Biblijne podstawy dogmatu o dziewictwie Maryi
To, co w opisie Pierwszego Ewangelisty brzmi o Maryi sumarycznie: znalazła się brzemienną za sprawą Ducha Świętego (Mt 1,18), bardziej szczegółowo ukazuje się w Łukaszowej scenie zwiastowania Jej przez anioła Gabriela (Łk 1,26-38). Tam na początku pada, jako przy dawka do imienia Maryi, precyzyjny termin dziewica (παρθένος - parthenos), potwierdzony potem Jej pytaniem: Jakże się to stanie, skoro nie znam męża? (Łk 1,34). Pytanie to suponuje inną decyzję uprzednią Maryi, jakieś Jej zobowiązanie znane tylko Bogu, nie do pogodzenia ze współżyciem zwyczajnym małżonków. Czy był to ślub formalny, tekst nie pozwala rozstrzygnąć[4]. Taka jednak jest opinia Ojców Kościoła i wielu egzegetów.

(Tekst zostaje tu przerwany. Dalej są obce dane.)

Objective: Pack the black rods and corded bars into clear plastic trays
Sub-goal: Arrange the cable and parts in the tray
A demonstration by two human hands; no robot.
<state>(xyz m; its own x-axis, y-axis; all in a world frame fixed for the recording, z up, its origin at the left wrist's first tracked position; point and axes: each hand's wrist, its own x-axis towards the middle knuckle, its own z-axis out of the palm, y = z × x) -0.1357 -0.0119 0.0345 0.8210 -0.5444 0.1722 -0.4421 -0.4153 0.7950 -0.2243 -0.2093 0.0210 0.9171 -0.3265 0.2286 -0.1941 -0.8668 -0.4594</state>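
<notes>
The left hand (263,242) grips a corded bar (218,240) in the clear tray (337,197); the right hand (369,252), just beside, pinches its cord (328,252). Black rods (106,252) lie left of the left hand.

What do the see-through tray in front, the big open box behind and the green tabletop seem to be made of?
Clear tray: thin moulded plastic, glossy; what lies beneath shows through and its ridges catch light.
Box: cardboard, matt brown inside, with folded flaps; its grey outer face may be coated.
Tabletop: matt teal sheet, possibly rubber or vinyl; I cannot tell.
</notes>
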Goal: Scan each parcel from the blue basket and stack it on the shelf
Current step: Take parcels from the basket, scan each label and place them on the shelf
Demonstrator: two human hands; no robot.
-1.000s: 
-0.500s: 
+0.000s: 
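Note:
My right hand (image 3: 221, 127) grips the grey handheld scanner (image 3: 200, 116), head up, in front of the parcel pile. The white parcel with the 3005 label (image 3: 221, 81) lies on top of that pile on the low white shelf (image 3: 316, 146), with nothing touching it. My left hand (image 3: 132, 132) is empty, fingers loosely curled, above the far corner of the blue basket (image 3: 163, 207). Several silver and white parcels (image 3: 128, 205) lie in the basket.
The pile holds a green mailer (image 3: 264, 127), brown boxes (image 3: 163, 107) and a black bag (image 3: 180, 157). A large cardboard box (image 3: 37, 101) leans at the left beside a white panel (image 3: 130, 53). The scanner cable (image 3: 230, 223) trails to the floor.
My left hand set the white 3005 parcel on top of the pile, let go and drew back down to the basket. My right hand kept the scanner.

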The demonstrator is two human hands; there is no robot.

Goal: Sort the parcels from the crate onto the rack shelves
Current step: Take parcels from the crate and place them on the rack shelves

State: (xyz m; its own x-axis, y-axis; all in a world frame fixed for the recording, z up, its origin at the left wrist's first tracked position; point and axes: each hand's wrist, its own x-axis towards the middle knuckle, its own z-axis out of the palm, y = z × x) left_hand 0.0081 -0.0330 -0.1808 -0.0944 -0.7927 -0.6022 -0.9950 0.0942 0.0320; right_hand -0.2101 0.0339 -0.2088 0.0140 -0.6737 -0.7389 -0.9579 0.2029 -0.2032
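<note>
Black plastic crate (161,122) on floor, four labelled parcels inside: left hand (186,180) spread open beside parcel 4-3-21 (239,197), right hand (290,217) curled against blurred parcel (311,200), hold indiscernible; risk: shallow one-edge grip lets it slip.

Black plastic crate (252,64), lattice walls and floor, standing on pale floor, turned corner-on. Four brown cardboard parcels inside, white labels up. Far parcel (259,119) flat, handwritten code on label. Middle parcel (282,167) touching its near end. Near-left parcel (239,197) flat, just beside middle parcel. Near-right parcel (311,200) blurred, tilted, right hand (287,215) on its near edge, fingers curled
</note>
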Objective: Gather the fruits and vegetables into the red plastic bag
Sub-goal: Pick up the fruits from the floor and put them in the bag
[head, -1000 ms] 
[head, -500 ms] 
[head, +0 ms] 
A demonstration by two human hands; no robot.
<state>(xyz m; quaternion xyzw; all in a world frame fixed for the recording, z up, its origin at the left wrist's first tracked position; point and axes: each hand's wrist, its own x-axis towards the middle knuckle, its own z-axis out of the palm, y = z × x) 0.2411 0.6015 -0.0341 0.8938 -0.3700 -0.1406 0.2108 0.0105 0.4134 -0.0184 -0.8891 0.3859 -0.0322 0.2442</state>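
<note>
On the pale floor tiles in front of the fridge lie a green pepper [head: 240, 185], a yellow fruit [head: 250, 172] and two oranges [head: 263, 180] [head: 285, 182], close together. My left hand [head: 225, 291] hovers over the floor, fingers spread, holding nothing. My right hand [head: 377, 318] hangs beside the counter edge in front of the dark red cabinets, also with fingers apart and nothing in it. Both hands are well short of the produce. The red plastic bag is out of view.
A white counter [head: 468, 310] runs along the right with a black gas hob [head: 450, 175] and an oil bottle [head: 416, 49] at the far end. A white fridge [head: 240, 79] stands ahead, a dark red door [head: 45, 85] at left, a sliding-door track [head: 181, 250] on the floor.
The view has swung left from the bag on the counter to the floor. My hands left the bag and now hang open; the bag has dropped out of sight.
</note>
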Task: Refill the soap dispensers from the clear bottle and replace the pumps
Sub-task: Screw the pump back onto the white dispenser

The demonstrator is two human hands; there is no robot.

Ubocznego potwierdzenia tego faktu dostarczaj ą nadto dwa inne teksty. Koniec Mateuszowego rodowodu Jezusa Chrystusa brzmi: Jakub (był) ojcem Józefa, męża Maryi, z której narodził się Jezus, zwany Chrystusem (Mt 1,16) oraz Łukaszowy początek nieco odmiennej genealogii: Sam zaś Jezus, rozpoczynając swoją działalność, miał około lat trzydziestu. Był, jak mniemano, synem Józefa... (Łk 3, 23). Powściągliwe, a przy tym dokładne, sformułowania obydwu tekstów pozostają w harmonii z prostymi opowiadaniami, jakie zaczerpnęli obaj Ewangeliści z dwóch odmiennych, a od siebie niezależnych, tradycji ustnych o tej prawdzie.
b. Maryja - dziewicą podczas rodzenia Jezusa (in partu)
Dowód ściśle biblijny dla tej części tezy dogmatycznej można oprzeć tutaj znowu na tekście Izajaszowym, jak go przytacza wyżej podana refleksja Mateusza przypominająca proroctwo Izajasza (Mt l, 22n; Iz 7,14 LXX). Dla wykazania jednak pełnej wartości dowodowej trzeba odwołać się do tekstu nie Septuaginy, lecz hebrajskiego, który dosłownie należy przetumaczyć: „Oto Panna jest brzemienna i rodząca"[5]. Gramatycznie tutaj nic nie upoważnia do oddzielania przymiotnika „brzemienna" od imiesłowu „rodząca", gdyż jeden i drugi w owym typowo hebrajskim zdaniu (propositio nominalis bez słowa posiłkowego Jest") odnoszą się jednakowo do tego samego podmiotu. Poczyna więc dziewiczo i tak samo dziewiczo rodzi ta sama osoba, owa Panna z tekstu proroctwa. Tak rozumowali spośród Ojców święci Ambroży i Augustyn, i to mając do dyspozycji tylko łaciński przekład proroctwa, w którym jedność podmiotu przy dwóch odrębnych orzeczeniach nie stanowi tak mocnego argumentu, jak to jest w tekście hebrajskim. Niejednakowo oceniają teologowie siłę dowodową tej argumentacji. Przyłączam się do tych, dla których wraz ze wspomnianymi Ojcami Kościoła dowód ten jest zupełnie wystarczający.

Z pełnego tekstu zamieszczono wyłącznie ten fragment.